I encountered a bizarre error when using Quay to pull a docker image from a private repository. You can find the complete log below,
__ __
/ \ / \ ______ _ _ __ __ __
/ /\ / /\ \ / __ \ | | | | / \ \ \ / /
/ / / / \ \ | | | | | | | | / /\ \ \ /
\ \ \ \ / / | |__| | | |__| | / ____ \ | |
\ \/ \ \/ / \_ ___/ \____/ /_/ \_\ |_|
\__/ \__/ \ \__
\___\ by Red Hat
Build, Store, and Distribute your Containers
Startup timestamp:
Fri Oct 7 21:08:49 UTC 2022
Running all default registry services without migration
Running init script '/quay-registry/conf/init/certs_create.sh'
Generating a RSA private key
............................................................................................................................................++++
.................................................................++++
writing new private key to 'mitm-key.pem'
-----
Running init script '/quay-registry/conf/init/certs_install.sh'
Installing extra certificates found in /quay-registry/conf/stack/extra_ca_certs directory
Running init script '/quay-registry/conf/init/copy_config_files.sh'
Running init script '/quay-registry/conf/init/d_validate_config_bundle.sh'
Validating Configuration
plpgsql
pg_trgm
...
...
| DistributedStorage | Could not connect to storage local_us.
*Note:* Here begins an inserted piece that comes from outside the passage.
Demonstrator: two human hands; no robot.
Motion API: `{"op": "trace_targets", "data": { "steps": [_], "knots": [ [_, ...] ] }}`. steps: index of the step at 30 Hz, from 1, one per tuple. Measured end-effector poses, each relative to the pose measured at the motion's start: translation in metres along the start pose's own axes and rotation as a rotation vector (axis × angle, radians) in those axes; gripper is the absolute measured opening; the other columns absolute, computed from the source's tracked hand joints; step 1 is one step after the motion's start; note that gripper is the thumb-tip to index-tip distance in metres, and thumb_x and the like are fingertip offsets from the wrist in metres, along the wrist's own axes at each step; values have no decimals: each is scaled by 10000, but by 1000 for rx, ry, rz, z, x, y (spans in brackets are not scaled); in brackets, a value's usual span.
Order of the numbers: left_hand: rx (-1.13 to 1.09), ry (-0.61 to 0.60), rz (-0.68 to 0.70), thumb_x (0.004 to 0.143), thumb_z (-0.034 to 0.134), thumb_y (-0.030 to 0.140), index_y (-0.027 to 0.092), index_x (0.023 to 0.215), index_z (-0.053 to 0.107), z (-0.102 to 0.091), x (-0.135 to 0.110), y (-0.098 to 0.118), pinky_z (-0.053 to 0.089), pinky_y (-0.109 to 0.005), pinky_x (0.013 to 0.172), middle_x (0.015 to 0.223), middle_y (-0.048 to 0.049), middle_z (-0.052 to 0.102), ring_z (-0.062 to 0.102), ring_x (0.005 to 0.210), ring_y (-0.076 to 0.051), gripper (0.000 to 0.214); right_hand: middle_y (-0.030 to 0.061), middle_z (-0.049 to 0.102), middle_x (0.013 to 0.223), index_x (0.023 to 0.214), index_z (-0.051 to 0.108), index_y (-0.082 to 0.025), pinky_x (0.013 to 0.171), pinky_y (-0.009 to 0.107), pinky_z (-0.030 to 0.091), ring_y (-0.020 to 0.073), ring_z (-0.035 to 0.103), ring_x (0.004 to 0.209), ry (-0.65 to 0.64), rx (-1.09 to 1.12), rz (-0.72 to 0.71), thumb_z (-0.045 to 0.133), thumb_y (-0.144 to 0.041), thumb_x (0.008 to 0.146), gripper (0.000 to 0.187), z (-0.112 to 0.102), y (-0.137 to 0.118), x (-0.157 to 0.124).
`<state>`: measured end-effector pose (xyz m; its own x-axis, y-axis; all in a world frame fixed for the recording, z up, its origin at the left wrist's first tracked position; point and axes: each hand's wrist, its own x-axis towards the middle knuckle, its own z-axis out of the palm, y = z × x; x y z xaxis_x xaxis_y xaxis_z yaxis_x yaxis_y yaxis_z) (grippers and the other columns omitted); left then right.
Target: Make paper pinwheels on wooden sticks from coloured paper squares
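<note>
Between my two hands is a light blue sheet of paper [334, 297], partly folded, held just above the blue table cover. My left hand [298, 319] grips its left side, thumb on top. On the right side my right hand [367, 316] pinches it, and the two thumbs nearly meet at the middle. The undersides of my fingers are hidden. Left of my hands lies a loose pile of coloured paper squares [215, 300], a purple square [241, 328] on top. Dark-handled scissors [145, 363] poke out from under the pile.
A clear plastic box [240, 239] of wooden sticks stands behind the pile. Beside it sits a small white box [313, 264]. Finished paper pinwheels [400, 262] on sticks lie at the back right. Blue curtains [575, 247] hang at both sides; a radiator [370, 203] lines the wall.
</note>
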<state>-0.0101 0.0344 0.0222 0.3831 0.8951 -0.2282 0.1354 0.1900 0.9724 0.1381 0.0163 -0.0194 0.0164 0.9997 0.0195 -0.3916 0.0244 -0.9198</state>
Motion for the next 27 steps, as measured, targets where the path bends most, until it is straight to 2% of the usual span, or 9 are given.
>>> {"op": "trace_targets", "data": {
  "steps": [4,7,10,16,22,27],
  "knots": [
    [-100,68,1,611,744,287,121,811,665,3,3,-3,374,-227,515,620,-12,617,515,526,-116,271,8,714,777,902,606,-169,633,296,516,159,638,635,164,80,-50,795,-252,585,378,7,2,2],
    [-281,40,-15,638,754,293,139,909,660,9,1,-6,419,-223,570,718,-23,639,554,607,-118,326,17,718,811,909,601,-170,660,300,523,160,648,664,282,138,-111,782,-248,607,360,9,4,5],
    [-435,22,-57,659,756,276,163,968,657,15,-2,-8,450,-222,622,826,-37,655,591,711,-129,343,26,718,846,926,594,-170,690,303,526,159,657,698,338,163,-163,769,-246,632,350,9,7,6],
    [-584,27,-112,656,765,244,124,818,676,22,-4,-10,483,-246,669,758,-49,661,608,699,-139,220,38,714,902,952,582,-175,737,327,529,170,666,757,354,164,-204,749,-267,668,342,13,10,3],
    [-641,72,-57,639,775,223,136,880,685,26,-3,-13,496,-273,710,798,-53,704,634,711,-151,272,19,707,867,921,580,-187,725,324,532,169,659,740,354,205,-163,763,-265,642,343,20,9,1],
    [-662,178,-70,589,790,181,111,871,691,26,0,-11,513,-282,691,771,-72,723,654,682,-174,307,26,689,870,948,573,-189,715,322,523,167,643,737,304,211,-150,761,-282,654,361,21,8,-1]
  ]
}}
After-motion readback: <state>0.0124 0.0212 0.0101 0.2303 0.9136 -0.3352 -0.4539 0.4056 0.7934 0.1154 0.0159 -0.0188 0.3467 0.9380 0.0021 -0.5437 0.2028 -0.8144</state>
Error: Get "https://s3.openshift-storage.svc.cluster.local/quay-datastore-b84f9a69-e025-4a53-950e-75077ee64430/?location=": net/http: timeout awaiting response headers
Quay seems unable to connect with nooba data storage for some reason. The component is located in the openshift-storage namespace. Let's see whether any pods are not running in the openshift-storage project as follows,
oc get pods -o custom-columns="POD:metadata.name,STATE:status.containerStatuses[*].state.waiting.reason" -n openshift-storage| grep -v "<none>"
Output:
POD STATE
csi-rbdplugin-provisioner-5cdf488d6f-h84bq CrashLoopBackOff
csi-rbdplugin-provisioner-5cdf488d6f-mlxrw CrashLoopBackOff
noobaa-db-pg-0 0/1 Init:0/2 0 24m
Some of the pods are in an unhealthy state. In particular, the "nooba" pod seems to be down., which quay trying to connect as object storage. When I describe the pod, this is what I found:
Warning FailedMount 17m (x2 over 21m) kubelet Unable to attach or mount volumes: unmounted volumes=[db], unattached volumes=[kube-api-access-jvkcl noobaa-postgres-initdb-sh-volume noobaa-postgres-config-volume db]: timed out waiting for the condition
Warning FailedMount 7m17s (x5 over 19m) kubelet Unable to attach or mount volumes: unmounted volumes=[db], unattached volumes=[db kube-api-access-jvkcl noobaa-postgres-initdb-sh-volume noobaa-postgres-config-volume]: timed out waiting for the condition
Warning FailedAttachVolume 3m37s (x9 over 21m) attachdetach-controller AttachVolume.Attach failed for volume "pvc-bd18086f-de8f-469f-96e3-39c3566cb811" : Attach timeout for volume 0001-0011-openshift-storage-0000000000000001-74044298-fed1-11ec-86e3-0a580a830015
Warning FailedMount 3m10s kubelet Unable to attach or mount volumes: unmounted volumes=[db], unattached volumes=[noobaa-postgres-initdb-sh-volume noobaa-postgres-config-volume db kube-api-access-jvkcl]: timed out waiting for the condition
Warning FailedMount 67s (x3 over 15m) kubelet Unable to attach or mount volumes: unmounted volumes=[db], unattached volumes=[noobaa-postgres-config-volume db kube-api-access-jvkcl noobaa-postgres-initdb-sh-volume]: timed out waiting for the condition
We can see that there is a problem with our storage controller, specifically with the rbd-plugin-provisioner. This is supposed to handle block devices type of persistent volume, which nooba is using.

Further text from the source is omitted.